START Records provided

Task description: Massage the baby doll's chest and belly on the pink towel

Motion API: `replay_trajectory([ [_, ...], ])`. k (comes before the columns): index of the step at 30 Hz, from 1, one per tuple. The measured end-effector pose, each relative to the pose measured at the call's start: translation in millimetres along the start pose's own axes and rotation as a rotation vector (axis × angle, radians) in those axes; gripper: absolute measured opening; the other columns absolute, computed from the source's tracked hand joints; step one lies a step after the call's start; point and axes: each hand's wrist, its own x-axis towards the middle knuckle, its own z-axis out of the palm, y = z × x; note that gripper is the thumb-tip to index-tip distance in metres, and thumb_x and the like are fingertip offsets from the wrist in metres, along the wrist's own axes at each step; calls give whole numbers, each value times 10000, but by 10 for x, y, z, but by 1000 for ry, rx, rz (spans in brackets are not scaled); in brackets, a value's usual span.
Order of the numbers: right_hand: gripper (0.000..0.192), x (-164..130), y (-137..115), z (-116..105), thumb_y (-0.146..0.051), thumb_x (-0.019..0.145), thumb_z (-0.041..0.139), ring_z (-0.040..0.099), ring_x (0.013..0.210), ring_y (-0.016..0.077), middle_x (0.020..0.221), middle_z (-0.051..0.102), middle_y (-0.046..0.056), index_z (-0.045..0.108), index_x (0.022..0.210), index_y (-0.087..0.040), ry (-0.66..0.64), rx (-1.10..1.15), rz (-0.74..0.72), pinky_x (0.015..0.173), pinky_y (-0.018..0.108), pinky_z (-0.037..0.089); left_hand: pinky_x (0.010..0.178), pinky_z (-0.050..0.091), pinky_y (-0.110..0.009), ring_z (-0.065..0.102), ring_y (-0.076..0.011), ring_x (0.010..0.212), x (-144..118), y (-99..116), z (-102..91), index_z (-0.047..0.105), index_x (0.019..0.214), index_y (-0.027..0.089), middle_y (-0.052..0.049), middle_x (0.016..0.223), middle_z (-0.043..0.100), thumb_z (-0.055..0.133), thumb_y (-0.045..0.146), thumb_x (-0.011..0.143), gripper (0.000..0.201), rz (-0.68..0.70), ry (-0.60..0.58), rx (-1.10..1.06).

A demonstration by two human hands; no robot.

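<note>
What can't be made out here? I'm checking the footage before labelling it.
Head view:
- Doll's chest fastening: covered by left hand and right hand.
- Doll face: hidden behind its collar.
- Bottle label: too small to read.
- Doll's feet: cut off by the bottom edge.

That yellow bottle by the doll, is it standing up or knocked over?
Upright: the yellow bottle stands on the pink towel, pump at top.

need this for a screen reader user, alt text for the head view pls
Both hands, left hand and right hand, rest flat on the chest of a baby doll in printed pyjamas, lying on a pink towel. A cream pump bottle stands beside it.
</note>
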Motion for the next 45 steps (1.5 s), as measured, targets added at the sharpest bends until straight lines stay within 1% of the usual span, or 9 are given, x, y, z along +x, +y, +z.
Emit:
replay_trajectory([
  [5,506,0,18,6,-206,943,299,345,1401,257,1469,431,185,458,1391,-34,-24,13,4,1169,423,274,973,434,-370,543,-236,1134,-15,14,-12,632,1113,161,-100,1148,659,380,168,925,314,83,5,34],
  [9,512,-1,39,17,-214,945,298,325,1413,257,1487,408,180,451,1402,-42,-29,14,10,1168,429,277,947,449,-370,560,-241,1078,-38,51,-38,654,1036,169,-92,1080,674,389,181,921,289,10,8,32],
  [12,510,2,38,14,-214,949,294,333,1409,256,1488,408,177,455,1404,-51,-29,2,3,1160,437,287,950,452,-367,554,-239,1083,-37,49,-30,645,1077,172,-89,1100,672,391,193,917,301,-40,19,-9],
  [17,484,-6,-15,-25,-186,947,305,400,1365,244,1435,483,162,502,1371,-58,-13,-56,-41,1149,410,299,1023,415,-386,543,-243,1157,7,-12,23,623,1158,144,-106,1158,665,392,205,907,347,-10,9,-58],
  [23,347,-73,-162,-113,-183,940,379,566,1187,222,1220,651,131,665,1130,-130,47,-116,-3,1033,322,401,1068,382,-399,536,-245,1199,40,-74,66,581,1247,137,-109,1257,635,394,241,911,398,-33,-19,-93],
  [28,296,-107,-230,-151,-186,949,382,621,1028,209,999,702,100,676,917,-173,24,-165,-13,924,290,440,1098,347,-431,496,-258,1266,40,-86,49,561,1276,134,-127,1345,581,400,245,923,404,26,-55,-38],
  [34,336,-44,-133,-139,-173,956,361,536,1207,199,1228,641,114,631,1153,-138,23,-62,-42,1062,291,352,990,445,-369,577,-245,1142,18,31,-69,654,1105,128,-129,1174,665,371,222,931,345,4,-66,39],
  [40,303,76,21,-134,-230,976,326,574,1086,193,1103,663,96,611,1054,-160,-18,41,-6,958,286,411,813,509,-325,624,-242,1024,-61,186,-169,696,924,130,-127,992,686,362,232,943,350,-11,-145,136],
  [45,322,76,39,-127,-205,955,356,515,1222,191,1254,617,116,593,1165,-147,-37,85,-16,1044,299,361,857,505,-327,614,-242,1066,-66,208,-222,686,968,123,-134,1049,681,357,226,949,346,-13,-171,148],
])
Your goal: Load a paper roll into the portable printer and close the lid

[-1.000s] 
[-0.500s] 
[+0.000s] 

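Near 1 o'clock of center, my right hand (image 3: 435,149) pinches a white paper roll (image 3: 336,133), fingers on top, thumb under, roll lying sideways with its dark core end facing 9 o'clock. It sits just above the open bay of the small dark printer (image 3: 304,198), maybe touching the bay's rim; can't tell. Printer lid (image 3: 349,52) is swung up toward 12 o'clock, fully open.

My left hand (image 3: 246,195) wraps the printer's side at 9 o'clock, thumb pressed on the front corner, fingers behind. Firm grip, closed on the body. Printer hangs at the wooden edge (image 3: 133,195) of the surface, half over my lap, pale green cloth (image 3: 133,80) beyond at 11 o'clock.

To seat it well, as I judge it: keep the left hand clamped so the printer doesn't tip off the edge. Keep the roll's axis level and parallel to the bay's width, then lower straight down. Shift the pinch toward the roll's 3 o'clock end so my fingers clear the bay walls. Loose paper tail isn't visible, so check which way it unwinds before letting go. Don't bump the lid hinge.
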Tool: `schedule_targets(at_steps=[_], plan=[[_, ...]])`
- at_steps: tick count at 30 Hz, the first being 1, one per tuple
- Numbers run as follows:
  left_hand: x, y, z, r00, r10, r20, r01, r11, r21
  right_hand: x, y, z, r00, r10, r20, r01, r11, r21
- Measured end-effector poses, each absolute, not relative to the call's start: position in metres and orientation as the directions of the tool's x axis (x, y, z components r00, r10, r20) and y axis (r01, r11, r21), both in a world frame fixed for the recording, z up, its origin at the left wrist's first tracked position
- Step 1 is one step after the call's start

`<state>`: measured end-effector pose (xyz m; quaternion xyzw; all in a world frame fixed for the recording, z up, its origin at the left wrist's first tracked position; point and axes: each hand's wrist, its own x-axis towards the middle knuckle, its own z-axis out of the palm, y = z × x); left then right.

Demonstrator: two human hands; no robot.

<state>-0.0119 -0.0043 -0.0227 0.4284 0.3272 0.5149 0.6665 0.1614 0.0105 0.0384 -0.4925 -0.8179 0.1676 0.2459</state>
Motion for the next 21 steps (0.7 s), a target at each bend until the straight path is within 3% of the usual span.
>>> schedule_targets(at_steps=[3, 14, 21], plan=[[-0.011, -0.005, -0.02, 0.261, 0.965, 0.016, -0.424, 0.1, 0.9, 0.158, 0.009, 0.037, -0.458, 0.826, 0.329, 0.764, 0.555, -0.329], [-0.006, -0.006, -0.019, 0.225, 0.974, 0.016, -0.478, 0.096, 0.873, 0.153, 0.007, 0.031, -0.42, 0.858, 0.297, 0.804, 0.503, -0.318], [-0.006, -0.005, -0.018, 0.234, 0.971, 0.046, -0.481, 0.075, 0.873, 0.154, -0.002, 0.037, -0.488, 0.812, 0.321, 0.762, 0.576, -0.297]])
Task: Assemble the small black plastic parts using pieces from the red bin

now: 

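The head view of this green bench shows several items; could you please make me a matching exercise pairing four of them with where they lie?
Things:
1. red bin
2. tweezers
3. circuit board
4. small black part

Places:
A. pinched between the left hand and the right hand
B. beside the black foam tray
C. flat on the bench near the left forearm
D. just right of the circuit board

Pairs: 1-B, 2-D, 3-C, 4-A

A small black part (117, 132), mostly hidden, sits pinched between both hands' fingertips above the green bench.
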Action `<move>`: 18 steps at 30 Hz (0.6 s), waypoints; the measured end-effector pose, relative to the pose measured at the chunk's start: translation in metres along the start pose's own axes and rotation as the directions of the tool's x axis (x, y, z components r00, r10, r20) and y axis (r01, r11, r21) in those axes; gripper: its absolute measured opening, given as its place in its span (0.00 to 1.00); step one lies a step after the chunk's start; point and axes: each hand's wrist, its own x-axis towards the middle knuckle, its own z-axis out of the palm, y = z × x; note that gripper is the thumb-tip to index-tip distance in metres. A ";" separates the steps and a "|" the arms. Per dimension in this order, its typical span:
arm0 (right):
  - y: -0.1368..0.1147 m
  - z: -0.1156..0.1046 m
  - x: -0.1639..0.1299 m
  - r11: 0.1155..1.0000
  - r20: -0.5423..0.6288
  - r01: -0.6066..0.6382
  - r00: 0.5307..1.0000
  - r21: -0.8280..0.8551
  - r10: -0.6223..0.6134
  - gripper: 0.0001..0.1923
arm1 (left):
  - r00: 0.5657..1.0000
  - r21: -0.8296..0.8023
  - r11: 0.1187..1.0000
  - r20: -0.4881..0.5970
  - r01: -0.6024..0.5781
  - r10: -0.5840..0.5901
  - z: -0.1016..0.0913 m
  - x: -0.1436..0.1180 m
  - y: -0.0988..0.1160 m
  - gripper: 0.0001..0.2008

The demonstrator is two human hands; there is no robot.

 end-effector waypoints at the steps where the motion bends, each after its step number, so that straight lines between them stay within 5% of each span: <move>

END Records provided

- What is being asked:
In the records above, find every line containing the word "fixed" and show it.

- Solution to this exercise:
- Measured end-effector poses, each absolute, not relative to the call's start: position in metres and orientation as the directions of the tool's x axis (x, y, z components r00, r10, r20) and y axis (r01, r11, r21), both in a world frame fixed for the recording, z up, its origin at the left wrist's first tracked position
`<state>`: measured end-effector pose (xyz m; quaternion xyzw; all in a world frame fixed for the recording, z up, its origin at the left wrist's first tracked position; point and axes: each hand's wrist, its own x-axis towards the middle knuckle, its own z-axis out of the palm, y = z × x); left then right.

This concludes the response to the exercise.